WHAT THE TASK ASKS: Word for word, transcribe the data below from the line with "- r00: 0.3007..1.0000" to the line with "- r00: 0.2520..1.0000", keeping both of those lines.

** SUPPLIED MATERIAL follows **

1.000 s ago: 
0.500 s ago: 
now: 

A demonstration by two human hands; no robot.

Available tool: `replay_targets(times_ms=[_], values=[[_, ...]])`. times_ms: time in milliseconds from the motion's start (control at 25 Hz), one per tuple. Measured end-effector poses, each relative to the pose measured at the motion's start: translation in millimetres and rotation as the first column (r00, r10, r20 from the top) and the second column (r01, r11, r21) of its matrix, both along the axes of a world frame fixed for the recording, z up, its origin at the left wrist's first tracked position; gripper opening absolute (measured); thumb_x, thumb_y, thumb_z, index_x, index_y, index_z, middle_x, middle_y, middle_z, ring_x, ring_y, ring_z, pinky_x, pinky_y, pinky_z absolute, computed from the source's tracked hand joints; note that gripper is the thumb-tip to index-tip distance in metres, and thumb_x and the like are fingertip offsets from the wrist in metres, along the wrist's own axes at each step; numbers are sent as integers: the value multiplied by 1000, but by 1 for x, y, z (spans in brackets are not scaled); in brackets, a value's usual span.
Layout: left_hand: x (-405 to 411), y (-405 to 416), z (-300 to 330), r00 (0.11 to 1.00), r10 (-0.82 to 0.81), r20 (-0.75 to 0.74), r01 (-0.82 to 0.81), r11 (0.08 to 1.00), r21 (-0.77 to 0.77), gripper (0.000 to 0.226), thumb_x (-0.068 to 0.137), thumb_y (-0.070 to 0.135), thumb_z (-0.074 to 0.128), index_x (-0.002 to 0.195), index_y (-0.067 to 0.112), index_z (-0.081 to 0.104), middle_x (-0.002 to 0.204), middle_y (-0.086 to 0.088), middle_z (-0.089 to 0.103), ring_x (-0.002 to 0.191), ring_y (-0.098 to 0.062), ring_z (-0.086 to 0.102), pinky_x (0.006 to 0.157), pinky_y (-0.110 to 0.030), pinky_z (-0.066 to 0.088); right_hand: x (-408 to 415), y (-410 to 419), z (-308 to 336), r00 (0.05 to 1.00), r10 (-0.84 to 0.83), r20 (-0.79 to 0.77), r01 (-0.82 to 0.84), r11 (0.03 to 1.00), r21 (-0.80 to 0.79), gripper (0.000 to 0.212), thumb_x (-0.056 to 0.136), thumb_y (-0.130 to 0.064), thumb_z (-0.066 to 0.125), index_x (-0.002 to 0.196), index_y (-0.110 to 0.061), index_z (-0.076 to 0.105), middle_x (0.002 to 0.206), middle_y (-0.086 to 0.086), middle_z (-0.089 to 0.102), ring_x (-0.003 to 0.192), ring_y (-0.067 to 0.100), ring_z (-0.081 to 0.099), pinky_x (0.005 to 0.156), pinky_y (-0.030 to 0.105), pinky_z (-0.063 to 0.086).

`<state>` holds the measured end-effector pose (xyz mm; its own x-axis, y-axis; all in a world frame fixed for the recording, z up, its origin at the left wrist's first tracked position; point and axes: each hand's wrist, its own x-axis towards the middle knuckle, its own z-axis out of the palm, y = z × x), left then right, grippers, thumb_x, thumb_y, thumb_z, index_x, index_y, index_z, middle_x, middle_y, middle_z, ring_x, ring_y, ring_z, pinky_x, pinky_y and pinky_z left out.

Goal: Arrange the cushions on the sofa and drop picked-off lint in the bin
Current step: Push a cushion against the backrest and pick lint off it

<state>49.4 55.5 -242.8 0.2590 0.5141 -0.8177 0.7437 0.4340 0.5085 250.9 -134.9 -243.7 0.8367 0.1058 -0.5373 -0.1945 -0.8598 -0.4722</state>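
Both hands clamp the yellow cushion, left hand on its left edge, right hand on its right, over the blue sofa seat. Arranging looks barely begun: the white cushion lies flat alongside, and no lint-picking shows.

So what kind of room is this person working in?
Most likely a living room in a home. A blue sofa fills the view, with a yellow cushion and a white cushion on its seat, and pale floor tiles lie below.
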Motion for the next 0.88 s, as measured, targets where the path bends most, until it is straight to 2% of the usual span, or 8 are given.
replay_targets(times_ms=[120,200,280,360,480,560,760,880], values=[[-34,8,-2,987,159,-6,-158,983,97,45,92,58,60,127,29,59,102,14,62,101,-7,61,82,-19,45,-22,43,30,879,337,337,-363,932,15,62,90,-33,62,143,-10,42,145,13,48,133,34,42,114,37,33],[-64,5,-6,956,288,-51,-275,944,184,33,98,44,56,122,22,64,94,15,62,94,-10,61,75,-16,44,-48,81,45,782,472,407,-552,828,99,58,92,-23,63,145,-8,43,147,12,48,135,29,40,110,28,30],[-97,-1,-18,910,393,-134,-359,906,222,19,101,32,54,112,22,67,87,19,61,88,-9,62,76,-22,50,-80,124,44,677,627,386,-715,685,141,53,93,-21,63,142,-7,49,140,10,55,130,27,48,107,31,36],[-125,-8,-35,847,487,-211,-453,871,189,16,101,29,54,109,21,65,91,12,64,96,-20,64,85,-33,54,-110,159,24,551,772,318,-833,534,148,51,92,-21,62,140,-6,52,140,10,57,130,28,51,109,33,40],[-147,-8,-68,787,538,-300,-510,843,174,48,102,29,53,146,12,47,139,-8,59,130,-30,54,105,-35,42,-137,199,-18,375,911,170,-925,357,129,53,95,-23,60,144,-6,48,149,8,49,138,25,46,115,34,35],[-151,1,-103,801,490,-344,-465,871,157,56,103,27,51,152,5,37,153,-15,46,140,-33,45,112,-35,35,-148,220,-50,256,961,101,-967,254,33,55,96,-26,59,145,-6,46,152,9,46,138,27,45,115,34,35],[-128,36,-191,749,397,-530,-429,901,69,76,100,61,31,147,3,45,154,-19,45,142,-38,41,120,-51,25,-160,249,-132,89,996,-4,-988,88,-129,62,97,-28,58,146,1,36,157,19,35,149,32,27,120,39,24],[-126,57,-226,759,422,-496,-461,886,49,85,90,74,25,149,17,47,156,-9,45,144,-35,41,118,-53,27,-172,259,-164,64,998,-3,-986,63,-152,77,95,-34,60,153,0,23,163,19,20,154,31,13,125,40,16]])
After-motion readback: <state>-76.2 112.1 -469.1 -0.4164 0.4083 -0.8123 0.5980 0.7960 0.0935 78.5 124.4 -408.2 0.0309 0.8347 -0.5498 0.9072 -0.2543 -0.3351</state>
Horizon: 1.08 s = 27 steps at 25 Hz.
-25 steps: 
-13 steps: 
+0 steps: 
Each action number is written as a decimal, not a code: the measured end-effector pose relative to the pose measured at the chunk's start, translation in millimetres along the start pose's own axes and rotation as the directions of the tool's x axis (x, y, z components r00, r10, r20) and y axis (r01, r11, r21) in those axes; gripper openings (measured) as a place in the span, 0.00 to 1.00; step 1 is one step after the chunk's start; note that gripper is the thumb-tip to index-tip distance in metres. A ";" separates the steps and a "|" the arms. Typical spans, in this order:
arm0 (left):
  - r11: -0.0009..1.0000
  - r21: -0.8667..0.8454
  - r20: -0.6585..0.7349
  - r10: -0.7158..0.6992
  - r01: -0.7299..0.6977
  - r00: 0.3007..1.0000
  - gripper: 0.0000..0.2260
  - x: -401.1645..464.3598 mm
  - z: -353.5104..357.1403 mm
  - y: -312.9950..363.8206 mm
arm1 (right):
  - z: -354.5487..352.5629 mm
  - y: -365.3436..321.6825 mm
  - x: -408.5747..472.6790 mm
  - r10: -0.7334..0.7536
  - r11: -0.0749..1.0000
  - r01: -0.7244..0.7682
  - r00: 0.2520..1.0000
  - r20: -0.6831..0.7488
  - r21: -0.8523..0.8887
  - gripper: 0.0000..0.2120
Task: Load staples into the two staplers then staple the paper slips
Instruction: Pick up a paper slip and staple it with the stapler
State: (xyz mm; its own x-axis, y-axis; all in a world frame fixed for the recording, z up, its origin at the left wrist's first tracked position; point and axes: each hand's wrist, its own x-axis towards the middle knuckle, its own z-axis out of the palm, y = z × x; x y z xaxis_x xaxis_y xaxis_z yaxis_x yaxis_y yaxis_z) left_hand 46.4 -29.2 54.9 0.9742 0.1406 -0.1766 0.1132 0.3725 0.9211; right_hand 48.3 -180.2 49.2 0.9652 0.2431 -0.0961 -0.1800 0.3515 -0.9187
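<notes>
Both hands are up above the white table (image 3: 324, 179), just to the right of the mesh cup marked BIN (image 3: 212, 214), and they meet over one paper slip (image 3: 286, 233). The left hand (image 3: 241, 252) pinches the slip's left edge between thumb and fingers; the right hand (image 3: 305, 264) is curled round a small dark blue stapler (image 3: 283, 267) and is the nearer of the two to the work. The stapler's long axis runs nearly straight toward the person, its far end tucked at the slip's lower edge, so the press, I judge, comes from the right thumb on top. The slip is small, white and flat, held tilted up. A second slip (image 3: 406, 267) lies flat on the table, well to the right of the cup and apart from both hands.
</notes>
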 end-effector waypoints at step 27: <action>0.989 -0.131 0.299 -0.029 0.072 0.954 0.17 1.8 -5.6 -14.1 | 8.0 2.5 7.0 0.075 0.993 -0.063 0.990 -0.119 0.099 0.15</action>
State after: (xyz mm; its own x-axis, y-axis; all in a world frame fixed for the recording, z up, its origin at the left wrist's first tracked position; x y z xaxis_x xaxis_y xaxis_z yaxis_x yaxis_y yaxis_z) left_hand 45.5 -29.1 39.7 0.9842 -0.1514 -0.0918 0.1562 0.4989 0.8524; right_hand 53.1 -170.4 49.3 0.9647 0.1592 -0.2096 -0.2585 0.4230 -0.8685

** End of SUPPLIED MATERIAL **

RESPONSE TO THE TASK:
  - r00: 0.3007..1.0000
  - gripper: 0.0000..0.2260
  - x: -401.1645..464.3598 mm
  - z: -353.5104..357.1403 mm
  - y: -312.9950..363.8206 mm
arm1 (right):
  - z: -354.5487..352.5629 mm
  - y: -365.3436..321.6825 mm
  - x: -408.5747..472.6790 mm
  - r10: -0.7334..0.7536
  - r11: -0.0749..1.0000
  - r01: -0.7244..0.7682
  - r00: 0.2520..1.0000

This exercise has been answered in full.